Rhode Islanders are, or should be, familiar with George Washington’s famed letter of August 21, 1790 to the Friends of Touro Synagogue in Newport and that public missive’s ringing declaration “to bigotry no sanction to persecution no assistance.” Lesser known is the fact that Washington was repeating and reaffirming the phrase formulated by Moses Seixas, a prominent leader of the Touro Synagogue, in an earlier letter of August 17th given to the nation’s new chief executive by the Jewish congregation in Newport during Washington’s triumphal visit to that town in mid-August 1790. Washington visited Newport after Rhode Island belatedly joined the Union—it was the last of the original thirteen colonies to adopt the U.S. Constitution.
Lesser known still (in predominantly Catholic Rhode Island) is Washington’s letter of hope to America’s tiny Catholic minority written on March 12, 1790, five months prior to the new president’s delayed visit to recalcitrant Rhode Island.
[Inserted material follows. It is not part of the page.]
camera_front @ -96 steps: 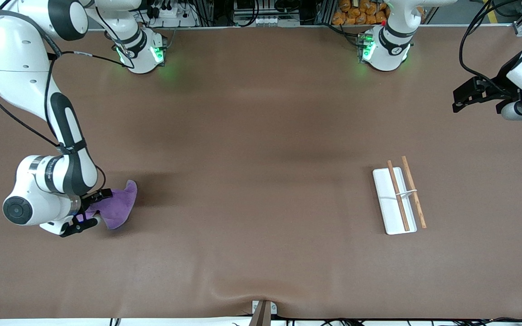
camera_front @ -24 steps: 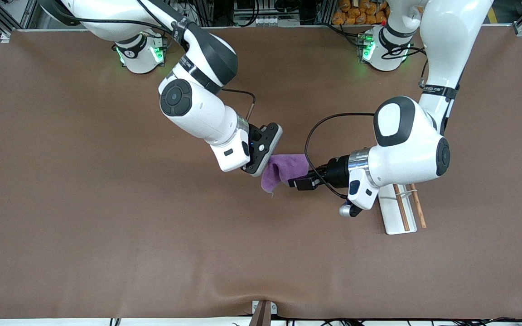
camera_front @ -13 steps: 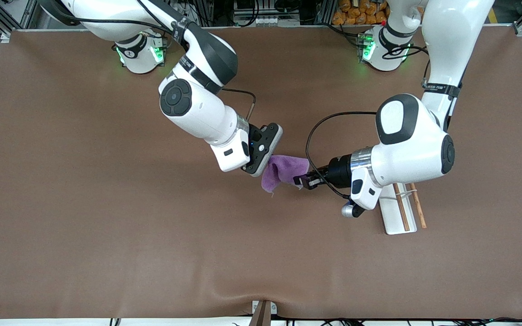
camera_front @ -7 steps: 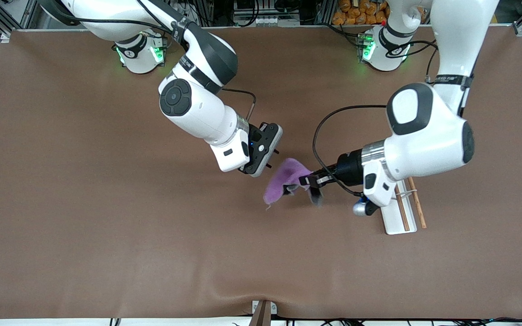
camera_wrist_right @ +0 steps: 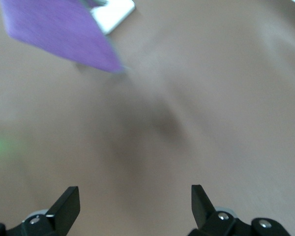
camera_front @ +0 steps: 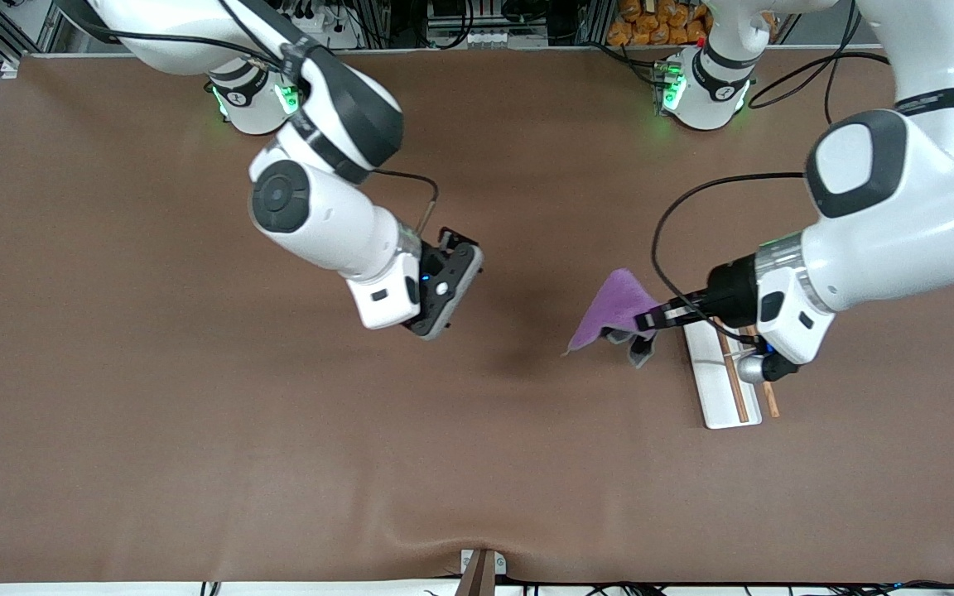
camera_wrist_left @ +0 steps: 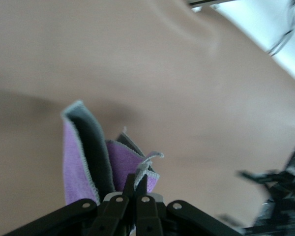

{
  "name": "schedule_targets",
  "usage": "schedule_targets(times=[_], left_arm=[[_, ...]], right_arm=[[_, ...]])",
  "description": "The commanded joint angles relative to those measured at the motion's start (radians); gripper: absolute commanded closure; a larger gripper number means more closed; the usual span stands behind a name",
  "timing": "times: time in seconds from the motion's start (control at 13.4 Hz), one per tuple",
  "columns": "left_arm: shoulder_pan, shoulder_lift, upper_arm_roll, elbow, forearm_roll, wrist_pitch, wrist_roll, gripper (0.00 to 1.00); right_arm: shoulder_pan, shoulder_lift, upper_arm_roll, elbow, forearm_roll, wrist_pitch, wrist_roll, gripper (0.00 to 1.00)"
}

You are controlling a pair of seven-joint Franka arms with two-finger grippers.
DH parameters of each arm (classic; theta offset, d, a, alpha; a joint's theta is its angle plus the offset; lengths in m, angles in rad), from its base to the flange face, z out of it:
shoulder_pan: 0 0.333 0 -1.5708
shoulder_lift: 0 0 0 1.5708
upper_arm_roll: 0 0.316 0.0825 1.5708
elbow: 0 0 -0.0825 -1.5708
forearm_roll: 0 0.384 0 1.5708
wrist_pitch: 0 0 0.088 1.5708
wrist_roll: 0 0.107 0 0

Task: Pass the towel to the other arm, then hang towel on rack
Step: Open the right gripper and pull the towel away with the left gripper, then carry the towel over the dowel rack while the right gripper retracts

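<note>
Now left hand pinching towel beside rack, right hand spread

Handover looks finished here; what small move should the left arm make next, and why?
Probably carry the towel a little farther, until it is over the rack's rods. The left pincer is shut on the towel, which hangs just short of the rack, toward the right arm's end. The right pincer is open, holding nothing.

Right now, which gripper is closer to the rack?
The left. The left gripper, shut on the towel, hangs just beside the rack. The right gripper is open over the bare middle of the table, well away from it.
</note>
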Motion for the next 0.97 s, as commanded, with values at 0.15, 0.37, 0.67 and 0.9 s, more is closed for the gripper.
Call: schedule_targets(times=[0.15, 0.37, 0.67, 0.9], left_arm=[[0.108, -0.021, -0.003, -0.035, 0.141, -0.171, 0.034, 1.0], [0.201, -0.018, -0.007, -0.056, 0.201, -0.213, 0.003, 1.0], [0.292, 0.011, -0.007, -0.058, 0.107, -0.21, -0.027, 1.0], [0.318, 0.025, -0.006, -0.057, 0.039, -0.196, -0.052, 1.0]], right_arm=[[-0.15, -0.084, 0.011, -0.013, 0.014, -0.111, 0.009, 0.0], [-0.239, -0.133, 0.004, -0.016, 0.004, -0.211, 0.008, 0.0], [-0.438, -0.161, 0.001, -0.047, -0.005, -0.309, 0.006, 0.0], [-0.509, -0.196, -0.015, -0.077, -0.089, -0.354, 0.008, 0.0]])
In the aftermath of Washington’s unanimous selection by the Electoral College on February 4, 1789, as the country’s first elected president under the new U.S. Constitution, America’s first Roman Catholic bishop, John Carroll of Baltimore joined with his brother Daniel, constitutional convention delegate and Maryland’s first congressman; his cousin Charles of Carrollton, a Maryland signer of the Declaration of Independence; Thomas Fitzsimmons of Philadelphia, another Signer; and Galway-born Dominick Lynch, a prominent merchant-philanthropist and the founder of Rome, New York, to send a letter of congratulation to America’s new chief executive. This address, after expressing the “joy” of American Catholics upon Washington’s election, expressed the following hope: “While our country preserves her freedom and independence, we [Catholics] shall have a well-founded title to claim her justice—the equal rights of citizenship . . . . We pray for the preservation of them where they have been granted and expect their full extension from the justice of those states which still restrict them.”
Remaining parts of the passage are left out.